_Task requirements:_
Character for character, write out the data below.

<<<<

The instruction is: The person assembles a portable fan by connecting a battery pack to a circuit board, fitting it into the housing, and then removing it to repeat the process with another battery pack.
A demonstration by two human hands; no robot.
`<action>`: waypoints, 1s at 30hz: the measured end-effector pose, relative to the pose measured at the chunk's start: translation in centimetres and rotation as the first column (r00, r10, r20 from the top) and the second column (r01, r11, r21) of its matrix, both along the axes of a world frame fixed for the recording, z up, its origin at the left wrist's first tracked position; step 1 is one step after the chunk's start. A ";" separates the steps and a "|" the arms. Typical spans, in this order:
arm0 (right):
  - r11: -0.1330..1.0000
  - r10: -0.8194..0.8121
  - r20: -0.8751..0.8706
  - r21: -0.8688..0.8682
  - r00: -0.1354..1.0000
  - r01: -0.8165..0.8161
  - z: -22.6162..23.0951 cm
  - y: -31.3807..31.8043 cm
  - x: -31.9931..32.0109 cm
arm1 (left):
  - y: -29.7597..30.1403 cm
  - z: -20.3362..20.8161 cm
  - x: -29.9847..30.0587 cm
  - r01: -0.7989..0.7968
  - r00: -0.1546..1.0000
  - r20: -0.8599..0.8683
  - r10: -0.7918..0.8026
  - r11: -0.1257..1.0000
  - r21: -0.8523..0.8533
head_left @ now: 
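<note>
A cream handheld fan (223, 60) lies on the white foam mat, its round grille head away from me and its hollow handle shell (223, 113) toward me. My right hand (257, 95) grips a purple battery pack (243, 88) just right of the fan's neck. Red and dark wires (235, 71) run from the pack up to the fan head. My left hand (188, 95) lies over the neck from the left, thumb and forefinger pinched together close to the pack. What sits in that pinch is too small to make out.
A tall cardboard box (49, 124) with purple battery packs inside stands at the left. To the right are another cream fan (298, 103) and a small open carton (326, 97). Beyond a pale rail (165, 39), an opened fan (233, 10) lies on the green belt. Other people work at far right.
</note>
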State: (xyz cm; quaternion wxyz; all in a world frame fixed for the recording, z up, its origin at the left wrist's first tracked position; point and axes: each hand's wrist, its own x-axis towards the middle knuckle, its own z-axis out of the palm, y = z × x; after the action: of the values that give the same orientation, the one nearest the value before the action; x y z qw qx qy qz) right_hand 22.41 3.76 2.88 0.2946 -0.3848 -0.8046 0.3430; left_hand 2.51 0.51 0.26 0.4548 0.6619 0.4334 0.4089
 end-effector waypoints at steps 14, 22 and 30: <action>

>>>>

_Result for this exercise:_
The instruction is: The person assembles a portable fan by connecting a battery pack to a circuit board, fitting it into the housing, and then removing it to repeat the process with another battery pack.
A demonstration by two human hands; no robot.
`<action>`: waypoints, 1s at 30hz: the measured end-effector pose, relative to the pose measured at the chunk's start: translation in centimetres and rotation as the first column (r00, r10, r20 from the top) and the second column (r01, r11, r21) of its matrix, both along the axes of a world frame fixed for the recording, z up, its origin at the left wrist's first tracked position; step 1 is one step after the chunk's start. A ";" separates the steps and a "|" the arms. Typical spans, in this order:
arm0 (right):
  - r11: -0.1330..1.0000
  - r10: -0.8194..0.8121
  - r20: -0.8751..0.8706
  - r21: -0.8688..0.8682
  - r00: -0.1354..1.0000
  - r01: -0.8165..0.8161
  - z: -22.6162..23.0951 cm
  - y: -31.3807..31.8043 cm
  - x: -31.9931..32.0109 cm
arm1 (left):
  - y: -29.7597..30.1403 cm
  - z: -20.3362..20.8161 cm
  - x: -29.9847..30.0587 cm
  - r01: -0.7989..0.7968
  - r00: -0.1546..1.0000
  - r20: -0.8599..0.8683
  - r10: -0.7918..0.8026
  - r11: -0.1257..1.0000
  - r21: -0.8523..0.8533
head_left @ now: 
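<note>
A cream handheld fan (223, 60) lies on the white foam mat, its round grille head away from me and its hollow handle shell (223, 113) toward me. My right hand (257, 95) grips a purple battery pack (243, 88) just right of the fan's neck. Red and dark wires (235, 71) run from the pack up to the fan head. My left hand (188, 95) lies over the neck from the left, thumb and forefinger pinched together close to the pack. What sits in that pinch is too small to make out.
A tall cardboard box (49, 124) with purple battery packs inside stands at the left. To the right are another cream fan (298, 103) and a small open carton (326, 97). Beyond a pale rail (165, 39), an opened fan (233, 10) lies on the green belt. Other people work at far right.
</note>
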State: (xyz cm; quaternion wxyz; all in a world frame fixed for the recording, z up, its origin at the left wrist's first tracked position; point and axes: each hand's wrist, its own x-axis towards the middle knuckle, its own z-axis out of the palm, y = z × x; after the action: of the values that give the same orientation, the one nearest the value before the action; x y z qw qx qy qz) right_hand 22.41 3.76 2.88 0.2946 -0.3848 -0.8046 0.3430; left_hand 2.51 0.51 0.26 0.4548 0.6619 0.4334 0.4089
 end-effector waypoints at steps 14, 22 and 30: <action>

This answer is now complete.